-- Opening Marker --

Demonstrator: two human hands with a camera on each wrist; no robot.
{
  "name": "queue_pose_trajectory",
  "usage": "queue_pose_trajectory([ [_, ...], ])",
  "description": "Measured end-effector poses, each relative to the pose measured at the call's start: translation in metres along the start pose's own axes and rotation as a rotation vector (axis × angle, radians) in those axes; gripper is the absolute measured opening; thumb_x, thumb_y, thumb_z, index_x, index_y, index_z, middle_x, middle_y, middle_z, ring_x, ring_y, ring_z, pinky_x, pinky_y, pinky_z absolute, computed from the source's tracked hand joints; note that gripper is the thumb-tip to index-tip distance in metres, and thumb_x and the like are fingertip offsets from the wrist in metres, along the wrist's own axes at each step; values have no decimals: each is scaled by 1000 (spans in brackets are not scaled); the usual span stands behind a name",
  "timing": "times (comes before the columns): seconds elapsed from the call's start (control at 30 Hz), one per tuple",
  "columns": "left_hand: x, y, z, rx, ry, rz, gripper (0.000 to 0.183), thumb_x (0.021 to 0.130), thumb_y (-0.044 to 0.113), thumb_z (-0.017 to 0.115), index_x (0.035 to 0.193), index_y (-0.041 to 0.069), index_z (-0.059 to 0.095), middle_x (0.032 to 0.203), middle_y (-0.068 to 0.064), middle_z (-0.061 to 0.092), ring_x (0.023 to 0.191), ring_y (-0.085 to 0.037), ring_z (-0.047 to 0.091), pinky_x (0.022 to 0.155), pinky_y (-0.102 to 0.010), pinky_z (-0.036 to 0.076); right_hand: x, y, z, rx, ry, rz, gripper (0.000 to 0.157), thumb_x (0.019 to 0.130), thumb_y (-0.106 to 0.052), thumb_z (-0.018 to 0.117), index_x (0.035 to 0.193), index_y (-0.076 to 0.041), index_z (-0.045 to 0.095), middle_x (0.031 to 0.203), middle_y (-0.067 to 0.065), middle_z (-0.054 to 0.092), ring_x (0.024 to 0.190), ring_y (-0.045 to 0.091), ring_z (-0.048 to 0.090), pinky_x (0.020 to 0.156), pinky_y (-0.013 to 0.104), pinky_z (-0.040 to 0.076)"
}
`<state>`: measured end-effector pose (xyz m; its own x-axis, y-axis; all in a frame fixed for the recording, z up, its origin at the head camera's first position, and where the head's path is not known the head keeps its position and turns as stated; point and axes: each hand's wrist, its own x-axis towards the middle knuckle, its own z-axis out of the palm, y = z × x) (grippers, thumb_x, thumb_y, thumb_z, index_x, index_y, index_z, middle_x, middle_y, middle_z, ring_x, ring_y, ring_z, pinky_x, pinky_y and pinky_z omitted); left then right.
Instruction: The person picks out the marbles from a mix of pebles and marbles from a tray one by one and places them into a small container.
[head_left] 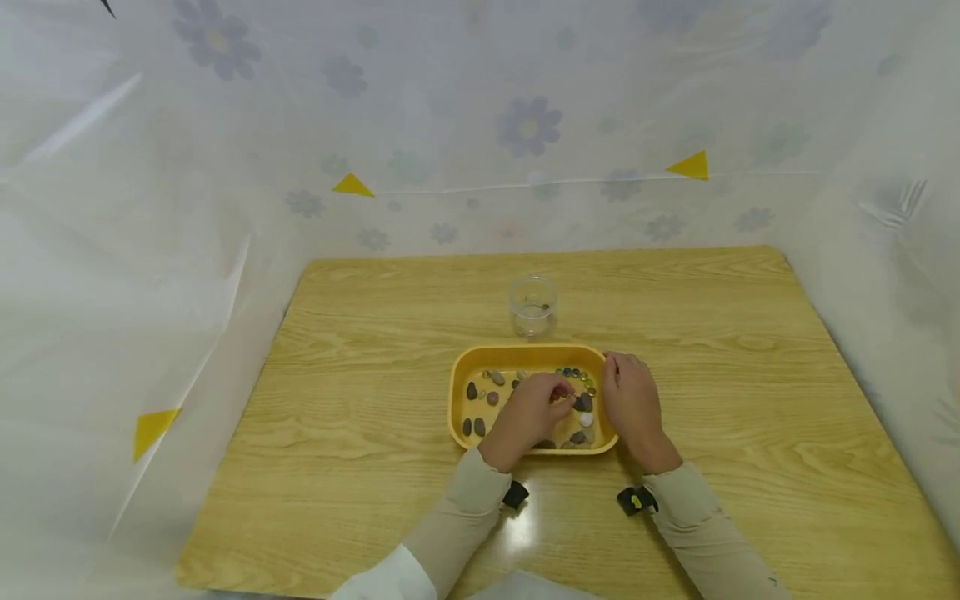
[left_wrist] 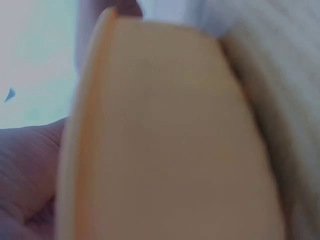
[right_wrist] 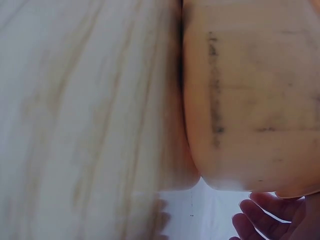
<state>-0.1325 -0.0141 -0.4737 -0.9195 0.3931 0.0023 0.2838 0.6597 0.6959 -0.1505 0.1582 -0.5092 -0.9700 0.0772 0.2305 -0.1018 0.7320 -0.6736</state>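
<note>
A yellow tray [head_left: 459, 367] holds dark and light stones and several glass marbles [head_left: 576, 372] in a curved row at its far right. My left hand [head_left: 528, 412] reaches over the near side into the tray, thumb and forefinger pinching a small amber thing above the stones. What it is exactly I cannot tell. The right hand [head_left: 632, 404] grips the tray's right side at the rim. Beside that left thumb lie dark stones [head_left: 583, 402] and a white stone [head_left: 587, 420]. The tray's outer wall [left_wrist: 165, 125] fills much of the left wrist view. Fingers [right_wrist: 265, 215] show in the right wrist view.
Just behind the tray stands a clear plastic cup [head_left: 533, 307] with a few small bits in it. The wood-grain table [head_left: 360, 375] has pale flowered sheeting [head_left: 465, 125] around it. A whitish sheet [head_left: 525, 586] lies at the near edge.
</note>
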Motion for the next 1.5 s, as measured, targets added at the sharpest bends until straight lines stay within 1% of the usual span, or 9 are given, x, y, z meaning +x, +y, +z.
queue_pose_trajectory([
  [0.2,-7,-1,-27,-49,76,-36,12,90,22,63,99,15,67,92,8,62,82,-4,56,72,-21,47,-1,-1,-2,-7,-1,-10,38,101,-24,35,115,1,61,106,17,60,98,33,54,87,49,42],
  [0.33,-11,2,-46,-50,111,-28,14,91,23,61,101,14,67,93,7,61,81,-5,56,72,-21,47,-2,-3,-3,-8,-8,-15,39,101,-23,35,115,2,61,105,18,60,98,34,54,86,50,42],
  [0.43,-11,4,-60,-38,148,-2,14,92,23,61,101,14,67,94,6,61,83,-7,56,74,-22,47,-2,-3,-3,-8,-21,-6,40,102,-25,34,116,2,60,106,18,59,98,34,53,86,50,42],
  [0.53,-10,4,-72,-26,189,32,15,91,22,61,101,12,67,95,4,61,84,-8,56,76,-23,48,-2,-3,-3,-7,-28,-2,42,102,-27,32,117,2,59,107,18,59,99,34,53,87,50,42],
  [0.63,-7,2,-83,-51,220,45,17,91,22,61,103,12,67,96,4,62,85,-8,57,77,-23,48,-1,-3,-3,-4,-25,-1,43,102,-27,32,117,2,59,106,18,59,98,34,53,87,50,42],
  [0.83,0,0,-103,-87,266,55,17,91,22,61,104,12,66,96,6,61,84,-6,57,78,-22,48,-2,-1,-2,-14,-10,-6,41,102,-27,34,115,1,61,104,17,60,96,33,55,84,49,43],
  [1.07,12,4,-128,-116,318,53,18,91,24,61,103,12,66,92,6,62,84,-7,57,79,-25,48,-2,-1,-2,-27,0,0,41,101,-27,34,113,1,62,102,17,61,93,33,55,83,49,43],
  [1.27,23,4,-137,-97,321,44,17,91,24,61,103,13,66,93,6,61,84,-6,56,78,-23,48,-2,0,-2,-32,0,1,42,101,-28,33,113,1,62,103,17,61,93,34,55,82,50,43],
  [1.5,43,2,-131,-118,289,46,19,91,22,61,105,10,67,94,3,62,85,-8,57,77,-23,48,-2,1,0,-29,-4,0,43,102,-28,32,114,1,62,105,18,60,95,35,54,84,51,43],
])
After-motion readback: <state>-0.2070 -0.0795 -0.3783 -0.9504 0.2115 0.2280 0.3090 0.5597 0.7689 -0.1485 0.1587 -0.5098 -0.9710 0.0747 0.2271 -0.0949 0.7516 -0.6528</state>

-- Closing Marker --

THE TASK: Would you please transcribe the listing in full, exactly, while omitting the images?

RESULT FOR THIS TASK:
Demonstrator: two human hands with a camera on each wrist; no robot.
{
  "name": "queue_pose_trajectory",
  "usage": "queue_pose_trajectory([ [_, ...], ])",
  "description": "Measured end-effector poses, each relative to the pose measured at the call's start: translation in metres along the start pose's own axes and rotation as a rotation vector (axis × angle, radians) in those axes; gripper is the absolute measured opening; thumb_x, thumb_y, thumb_z, index_x, index_y, index_z, middle_x, middle_y, middle_z, ring_x, ring_y, ring_z, pinky_x, pinky_y, pinky_z absolute, computed from the source's tracked hand joints; note that gripper is the thumb-tip to index-tip distance in metres, and thumb_x and the like are fingertip offsets from the wrist in metres, along the wrist's own axes at each step; values have no decimals: each is scaled by 1000 (spans in brackets are not scaled); the usual span stands behind a name",
  "timing": "times (comes before the columns): seconds elapsed from the call's start (control at 30 Hz), one per tuple",
  "columns": "left_hand: x, y, z, rx, ry, rz, gripper (0.000 to 0.183), thumb_x (0.021 to 0.130), thumb_y (-0.044 to 0.113), thumb_z (-0.017 to 0.115), index_x (0.035 to 0.193), index_y (-0.041 to 0.069), index_z (-0.059 to 0.095), middle_x (0.032 to 0.203), middle_y (-0.068 to 0.064), middle_z (-0.061 to 0.092), ring_x (0.023 to 0.191), ring_y (-0.085 to 0.037), ring_z (-0.047 to 0.091), pinky_x (0.022 to 0.155), pinky_y (-0.102 to 0.010), pinky_z (-0.036 to 0.076); right_hand: x, y, z, rx, ry, rz, gripper (0.000 to 0.157), thumb_x (0.019 to 0.130), thumb_y (-0.106 to 0.052), thumb_z (-0.018 to 0.117), index_x (0.035 to 0.193), index_y (-0.076 to 0.041), index_z (-0.045 to 0.095), middle_x (0.031 to 0.203), middle_y (-0.067 to 0.065), middle_z (-0.054 to 0.092), ring_x (0.024 to 0.190), ring_y (-0.045 to 0.091), ring_z (-0.048 to 0.090), pinky_x (0.020 to 0.156), pinky_y (-0.013 to 0.104), pinky_z (-0.040 to 0.076)"
}
`<state>`: measured end-effector pose (xyz m; its own x-axis, y-axis; all in a frame fixed for the recording, z up, its origin at the head camera's first position, and where the head's path is not known the head keeps its position and turns as stated; point and axes: each hand's wrist, its own x-axis towards the middle knuckle, its own z-axis out of the palm, y = z × x) (grippers, thumb_x, thumb_y, thumb_z, index_x, index_y, index_z, middle_x, middle_y, middle_z, ring_x, ring_y, ring_z, pinky_x, pinky_y and pinky_z omitted); left then right.
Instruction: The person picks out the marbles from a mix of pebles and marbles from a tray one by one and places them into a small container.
[head_left] 
[left_wrist] 
[right_wrist] 
<state>-0.1325 -0.0141 -0.4737 -0.9195 0.3931 0.0023 0.2838 0.6597 0.6959 -0.1505 0.1582 -0.5092 -0.9700 0.0772 0.2305 -0.1018 0.7320 -0.6736</state>
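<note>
A yellow tray [head_left: 459, 367] holds dark and light stones and several glass marbles [head_left: 576, 372] in a curved row at its far right. My left hand [head_left: 528, 412] reaches over the near side into the tray, thumb and forefinger pinching a small amber thing above the stones. What it is exactly I cannot tell. The right hand [head_left: 632, 404] grips the tray's right side at the rim. Beside that left thumb lie dark stones [head_left: 583, 402] and a white stone [head_left: 587, 420]. The tray's outer wall [left_wrist: 165, 125] fills much of the left wrist view. Fingers [right_wrist: 265, 215] show in the right wrist view.
Just behind the tray stands a clear plastic cup [head_left: 533, 307] with a few small bits in it. The wood-grain table [head_left: 360, 375] has pale flowered sheeting [head_left: 465, 125] around it. A whitish sheet [head_left: 525, 586] lies at the near edge.
</note>
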Motion for the next 1.5 s, as measured, targets added at the sharpest bends until straight lines stay within 1% of the usual span, or 9 are given, x, y, z meaning +x, +y, +z.
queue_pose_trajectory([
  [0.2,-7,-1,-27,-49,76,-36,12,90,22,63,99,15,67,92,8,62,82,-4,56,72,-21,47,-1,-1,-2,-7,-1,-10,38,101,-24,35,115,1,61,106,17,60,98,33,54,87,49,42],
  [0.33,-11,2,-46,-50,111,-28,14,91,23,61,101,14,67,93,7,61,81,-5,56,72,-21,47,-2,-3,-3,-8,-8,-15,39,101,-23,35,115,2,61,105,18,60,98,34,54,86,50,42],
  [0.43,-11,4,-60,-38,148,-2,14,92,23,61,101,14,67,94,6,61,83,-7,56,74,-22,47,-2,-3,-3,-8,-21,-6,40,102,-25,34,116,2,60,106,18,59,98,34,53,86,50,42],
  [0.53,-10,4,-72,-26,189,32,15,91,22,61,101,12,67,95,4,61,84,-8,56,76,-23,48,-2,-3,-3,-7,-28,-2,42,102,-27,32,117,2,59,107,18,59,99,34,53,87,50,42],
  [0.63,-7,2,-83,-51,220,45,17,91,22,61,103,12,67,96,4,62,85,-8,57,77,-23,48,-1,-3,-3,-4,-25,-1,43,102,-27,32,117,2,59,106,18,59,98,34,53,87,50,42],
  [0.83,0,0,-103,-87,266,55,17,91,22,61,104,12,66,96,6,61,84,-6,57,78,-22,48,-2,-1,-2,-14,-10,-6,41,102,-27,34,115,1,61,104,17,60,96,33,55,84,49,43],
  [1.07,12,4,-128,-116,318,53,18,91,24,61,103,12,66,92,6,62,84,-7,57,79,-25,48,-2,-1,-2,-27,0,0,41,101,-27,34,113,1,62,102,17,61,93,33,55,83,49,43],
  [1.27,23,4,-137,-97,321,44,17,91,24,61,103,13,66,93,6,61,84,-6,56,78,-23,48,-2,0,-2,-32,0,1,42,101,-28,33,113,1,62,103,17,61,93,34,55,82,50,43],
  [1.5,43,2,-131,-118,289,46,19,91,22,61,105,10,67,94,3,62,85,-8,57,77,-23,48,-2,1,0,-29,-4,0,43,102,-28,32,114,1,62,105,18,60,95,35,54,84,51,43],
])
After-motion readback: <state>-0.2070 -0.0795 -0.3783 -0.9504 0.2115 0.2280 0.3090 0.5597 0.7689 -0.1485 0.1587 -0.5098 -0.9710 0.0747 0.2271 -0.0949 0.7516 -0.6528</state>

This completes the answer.